Expected (input * factor):

{3669213812048074, 4438596699595472, 3062713067630738, 2441777770654938, 1332695674286306, 833480206939968, 2031613570657280, 229641522601752}

Note the last element is not correct.

Hello @jcalafato1. Yes, I am able to reproduce these results. Let us check it further.

Hello @jcalafato1. Thanks for catching this one too. Similar to previous issue this is reaching the limits of Barrett reduction on AVX512-IFMA (52 bits) with both modulus and factor values being 52 bits values. In a situation like this it should be using AVX512-DQ instead. We will do more testing with these big numbers and provide a fix soon.

Sounds good to me, happy we can have these fixed quickly!

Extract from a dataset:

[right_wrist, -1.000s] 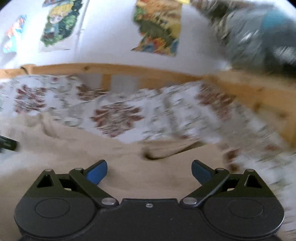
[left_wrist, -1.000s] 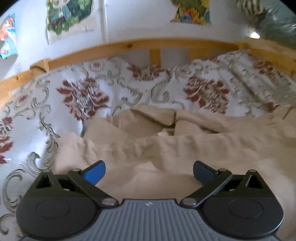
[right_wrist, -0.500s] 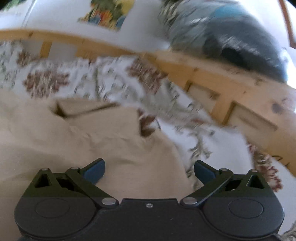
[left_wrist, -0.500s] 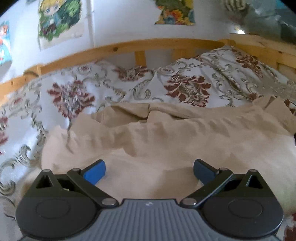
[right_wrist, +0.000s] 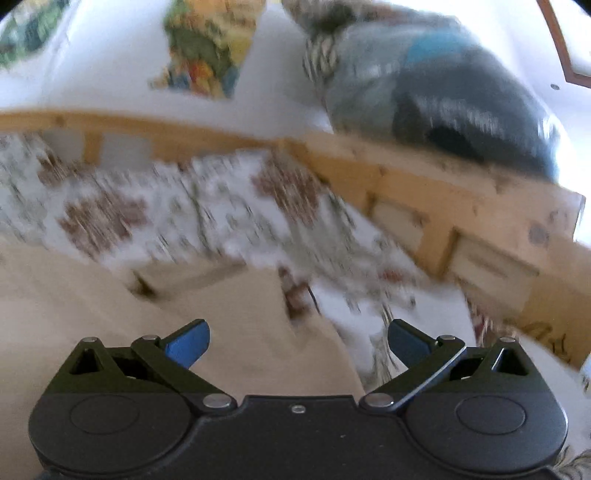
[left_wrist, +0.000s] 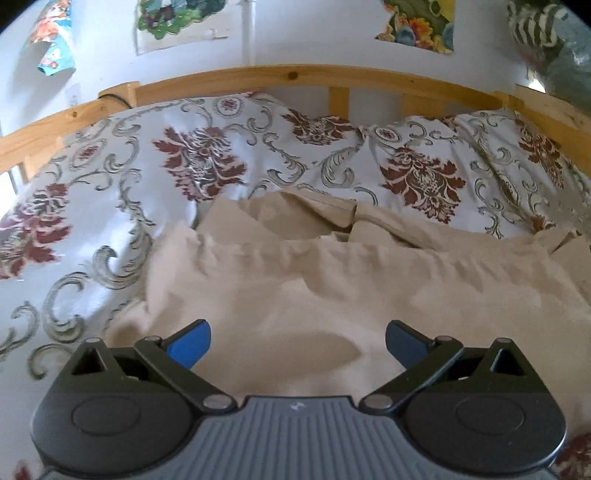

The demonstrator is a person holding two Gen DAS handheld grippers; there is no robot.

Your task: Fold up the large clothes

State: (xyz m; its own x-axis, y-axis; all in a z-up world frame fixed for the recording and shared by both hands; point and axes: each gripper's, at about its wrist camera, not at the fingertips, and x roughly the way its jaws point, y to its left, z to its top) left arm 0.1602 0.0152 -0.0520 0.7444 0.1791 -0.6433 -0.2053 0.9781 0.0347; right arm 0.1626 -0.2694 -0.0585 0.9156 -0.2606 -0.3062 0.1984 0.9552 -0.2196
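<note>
A large beige garment (left_wrist: pixel 332 288) lies crumpled on a bed with a floral cover (left_wrist: pixel 192 162). In the left wrist view it fills the middle and right, with folds bunched at its far edge. My left gripper (left_wrist: pixel 297 341) hovers over its near part, open, with nothing between the blue fingertips (left_wrist: pixel 190 341). The right wrist view is blurred; the beige garment (right_wrist: pixel 166 314) takes up the lower left, its right edge running under my right gripper (right_wrist: pixel 297 341), which is open and holds nothing.
A wooden bed rail (left_wrist: pixel 295 75) runs along the far side, and a wooden side rail (right_wrist: pixel 461 206) on the right. A dark blue-grey bundle (right_wrist: pixel 443 99) rests above that rail. Posters (left_wrist: pixel 417 22) hang on the white wall.
The left view has swung slightly right and back, with more bed cover showing on the left. The right gripper keeps swinging, with the garment's edge shifting under it. Both stay open.
</note>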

If I can recommend a better testing methodology, I run all of my unittests with random inputs over the entire range of supported numbers. I also run each unittest for a lot of iterations, so a wide range of inputs are tested at each run. For example (pseudocode):

test() {
   for (test_iter = 0; test_iter < 1000; ++test_iter) {
    modulus = generate_random_modulus(mod_lower, mod_upper);
    input = generate_random_input(in_lower, in_upper);

    chk = function(**args);

    expected = make_expected(**args);
    ASSERT(chk, expected);
  }
}

This helps find these edge cases without thinking too much about them.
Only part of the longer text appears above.